(Information supplied begins)

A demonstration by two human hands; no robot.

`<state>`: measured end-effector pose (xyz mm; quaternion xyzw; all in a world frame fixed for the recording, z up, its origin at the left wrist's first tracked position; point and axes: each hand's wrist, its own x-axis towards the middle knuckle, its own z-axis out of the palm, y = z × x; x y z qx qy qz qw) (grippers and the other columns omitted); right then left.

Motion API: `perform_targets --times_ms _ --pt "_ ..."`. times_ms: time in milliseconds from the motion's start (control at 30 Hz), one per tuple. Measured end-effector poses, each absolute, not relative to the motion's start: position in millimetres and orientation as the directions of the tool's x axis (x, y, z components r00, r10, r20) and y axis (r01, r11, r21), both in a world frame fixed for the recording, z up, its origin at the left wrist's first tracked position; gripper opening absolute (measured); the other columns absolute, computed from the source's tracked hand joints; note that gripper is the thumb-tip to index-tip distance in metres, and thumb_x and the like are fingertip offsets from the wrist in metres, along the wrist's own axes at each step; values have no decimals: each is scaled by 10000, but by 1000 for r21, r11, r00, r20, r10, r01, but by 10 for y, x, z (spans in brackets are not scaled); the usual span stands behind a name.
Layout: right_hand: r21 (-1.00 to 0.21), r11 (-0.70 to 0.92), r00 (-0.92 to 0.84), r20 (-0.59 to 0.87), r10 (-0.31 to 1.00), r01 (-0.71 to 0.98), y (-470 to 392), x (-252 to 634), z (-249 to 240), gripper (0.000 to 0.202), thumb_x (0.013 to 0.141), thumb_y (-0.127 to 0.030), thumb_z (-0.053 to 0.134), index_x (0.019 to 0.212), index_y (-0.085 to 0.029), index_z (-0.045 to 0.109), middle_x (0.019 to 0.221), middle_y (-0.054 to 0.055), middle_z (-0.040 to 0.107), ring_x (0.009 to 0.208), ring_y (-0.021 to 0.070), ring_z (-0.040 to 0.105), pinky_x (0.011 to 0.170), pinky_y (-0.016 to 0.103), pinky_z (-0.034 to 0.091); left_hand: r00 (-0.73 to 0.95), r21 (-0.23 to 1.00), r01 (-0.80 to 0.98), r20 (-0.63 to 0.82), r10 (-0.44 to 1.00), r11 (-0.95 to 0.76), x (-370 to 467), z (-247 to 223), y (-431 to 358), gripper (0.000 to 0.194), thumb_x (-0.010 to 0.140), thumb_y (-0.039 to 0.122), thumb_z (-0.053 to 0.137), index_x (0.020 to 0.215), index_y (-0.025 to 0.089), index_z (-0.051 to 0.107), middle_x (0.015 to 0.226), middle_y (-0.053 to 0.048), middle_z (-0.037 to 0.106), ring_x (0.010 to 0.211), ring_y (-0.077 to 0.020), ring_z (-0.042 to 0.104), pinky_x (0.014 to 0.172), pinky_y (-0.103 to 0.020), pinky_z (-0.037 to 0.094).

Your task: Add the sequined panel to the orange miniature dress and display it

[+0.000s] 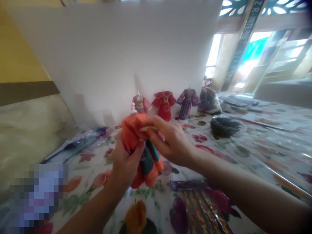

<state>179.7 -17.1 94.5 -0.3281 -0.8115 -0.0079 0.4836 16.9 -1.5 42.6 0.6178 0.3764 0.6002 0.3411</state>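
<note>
A small orange and dark green doll dress [148, 159] is held up over the table at the middle of the view. My left hand [124, 159] wraps round its left side, thumb pressed on the front. With thumb and fingers, my right hand [168, 138] pinches the orange cloth at the top. A small white knob sticks up just behind the cloth; what it belongs to is hidden. Behind my hands stand three doll outfits on little stands: a pink one [141, 102], a red one [164, 104] and a purple one [187, 102].
A floral tablecloth [84, 169] covers the table, and a white board [126, 52] rises at its back. On the right are a dark bundle in clear plastic [225, 126] and a filled bag [209, 99]. Patterned strips in plastic [202, 208] lie in front, plastic-wrapped pieces [80, 143] at left.
</note>
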Motion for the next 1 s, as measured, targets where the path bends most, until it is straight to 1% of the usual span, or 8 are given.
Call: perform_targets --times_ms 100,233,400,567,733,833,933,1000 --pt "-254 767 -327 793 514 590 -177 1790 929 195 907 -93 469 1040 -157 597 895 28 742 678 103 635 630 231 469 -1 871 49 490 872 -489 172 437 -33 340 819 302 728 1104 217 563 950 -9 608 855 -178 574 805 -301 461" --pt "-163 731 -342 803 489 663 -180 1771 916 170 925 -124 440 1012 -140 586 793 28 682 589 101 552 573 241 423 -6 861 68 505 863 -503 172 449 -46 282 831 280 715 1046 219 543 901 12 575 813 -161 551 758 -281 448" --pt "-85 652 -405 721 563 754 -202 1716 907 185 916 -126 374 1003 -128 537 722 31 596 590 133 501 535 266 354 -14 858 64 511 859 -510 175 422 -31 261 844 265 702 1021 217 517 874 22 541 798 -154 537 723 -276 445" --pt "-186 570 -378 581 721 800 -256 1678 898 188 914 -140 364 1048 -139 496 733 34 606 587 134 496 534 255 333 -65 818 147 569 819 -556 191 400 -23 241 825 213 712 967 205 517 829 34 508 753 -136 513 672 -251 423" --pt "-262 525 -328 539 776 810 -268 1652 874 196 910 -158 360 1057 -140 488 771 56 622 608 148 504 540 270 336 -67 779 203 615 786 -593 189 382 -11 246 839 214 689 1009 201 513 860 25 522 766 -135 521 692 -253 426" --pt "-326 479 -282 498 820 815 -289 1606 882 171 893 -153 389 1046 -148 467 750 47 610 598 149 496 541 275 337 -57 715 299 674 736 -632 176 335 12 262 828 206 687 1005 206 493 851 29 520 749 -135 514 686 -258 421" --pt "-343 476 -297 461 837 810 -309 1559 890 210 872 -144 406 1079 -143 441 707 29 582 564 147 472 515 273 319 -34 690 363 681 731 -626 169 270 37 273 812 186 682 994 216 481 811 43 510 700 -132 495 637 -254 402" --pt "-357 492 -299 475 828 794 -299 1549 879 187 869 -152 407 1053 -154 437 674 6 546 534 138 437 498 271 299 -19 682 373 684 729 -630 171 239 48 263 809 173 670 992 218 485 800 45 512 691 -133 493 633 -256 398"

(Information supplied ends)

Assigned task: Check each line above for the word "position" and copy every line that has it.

Solution to this exercise:
`<state>`: measured end-effector pose (xyz mm; quaternion xyzw; all in a world frame fixed for the recording, z up, its origin at the left wrist's first tracked position; point and axes: each hand's wrist, its own x-axis towards the middle knuckle, its own z-axis out of the palm, y = z × x; x y z qx qy qz qw) (grippers and the other columns omitted); right then left.
Motion API: `perform_targets --times_ms _ --pt "_ ..."`. times_ms: time in milliseconds from the motion's start (control at 30 Hz), one per tuple. Measured end-effector poses, each absolute, not relative to the motion's start: position in millimetres and orientation as the directions of the tool's x axis (x, y, z components r00, r10, r20) and y axis (r01, r11, r21), both in a world frame fixed for the recording, z up, its origin at the left wrist's first tracked position; gripper opening absolute (measured); the other columns absolute, computed from the source's tracked hand joints; note that gripper is the thumb-tip to index-tip distance in metres, and thumb_x and the like are fingertip offsets from the wrist in metres, along the wrist's own axes at each step; values have no decimals: each is scaled by 10000, but by 1000 for r21, r11, r00, r20, r10, r01, but by 10 for y, x, z (spans in brackets are not scaled); the usual span stands behind a name.

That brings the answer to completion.